### Source records ###
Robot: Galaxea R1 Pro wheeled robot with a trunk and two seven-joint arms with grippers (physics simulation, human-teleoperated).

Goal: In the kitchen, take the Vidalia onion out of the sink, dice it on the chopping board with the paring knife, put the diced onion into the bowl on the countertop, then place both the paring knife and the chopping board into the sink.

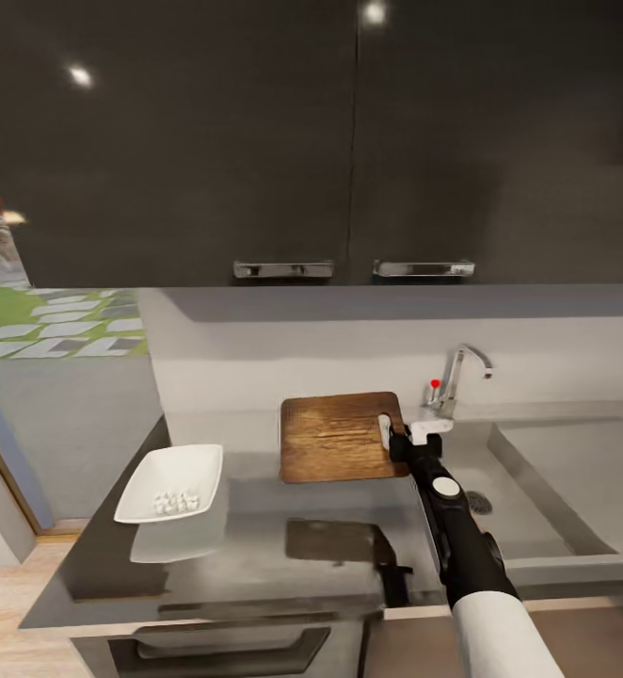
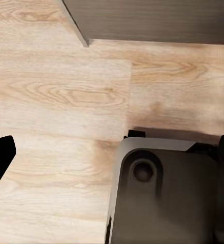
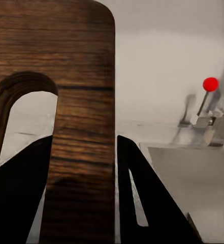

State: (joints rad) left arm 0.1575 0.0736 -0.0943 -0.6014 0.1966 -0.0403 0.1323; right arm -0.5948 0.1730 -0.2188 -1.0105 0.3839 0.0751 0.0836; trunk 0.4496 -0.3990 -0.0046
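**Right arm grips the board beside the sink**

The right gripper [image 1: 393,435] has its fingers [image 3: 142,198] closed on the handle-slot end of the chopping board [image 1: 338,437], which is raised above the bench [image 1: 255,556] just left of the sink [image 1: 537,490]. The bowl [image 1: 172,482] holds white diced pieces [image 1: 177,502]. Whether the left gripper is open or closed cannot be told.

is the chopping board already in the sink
No, the chopping board is over the countertop beside the sink, gripped by the right gripper.
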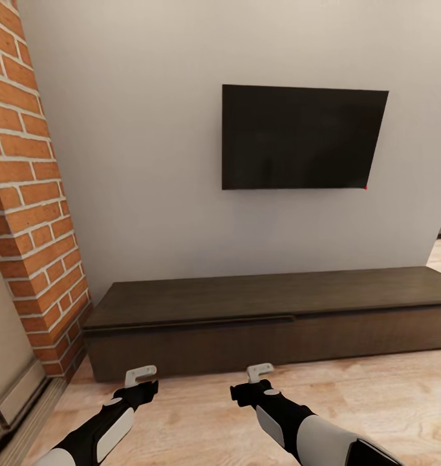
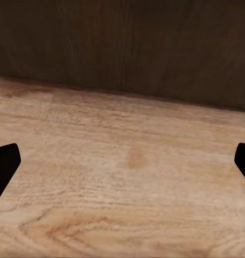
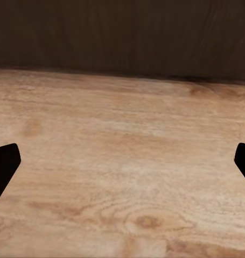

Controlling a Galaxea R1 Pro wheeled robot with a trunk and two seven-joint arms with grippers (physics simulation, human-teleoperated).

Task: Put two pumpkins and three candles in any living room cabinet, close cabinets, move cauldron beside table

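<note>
The cabinet (image 1: 266, 317), a long low dark-brown unit, stands against the white wall straight ahead. Its drawer fronts look shut, though the left front's top edge stands out a hair. My left gripper (image 1: 141, 374) hovers low over the wood floor just before the cabinet's left part, open and empty. My right gripper (image 1: 260, 370) hangs beside it near the cabinet's middle, also open and empty. Both wrist views show the dark cabinet front (image 2: 133, 43) (image 3: 122, 32) close ahead, above bare floor between spread fingers. The pumpkins, candles, cauldron and table are out of view.
A black TV (image 1: 301, 137) hangs on the wall above the cabinet. A brick column (image 1: 33, 213) juts out at the left, close to the cabinet's left end. Light wood floor (image 1: 376, 395) stretches to the right.
</note>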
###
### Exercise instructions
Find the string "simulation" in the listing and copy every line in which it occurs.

### Written reply
Robot: Galaxea R1 Pro wheeled robot with a trunk and two seven-joint arms with grippers (physics simulation, human-teleoperated).
Controlling a Galaxea R1 Pro wheeled robot with a trunk and two seven-joint arms with grippers (physics simulation, human-teleoperated).

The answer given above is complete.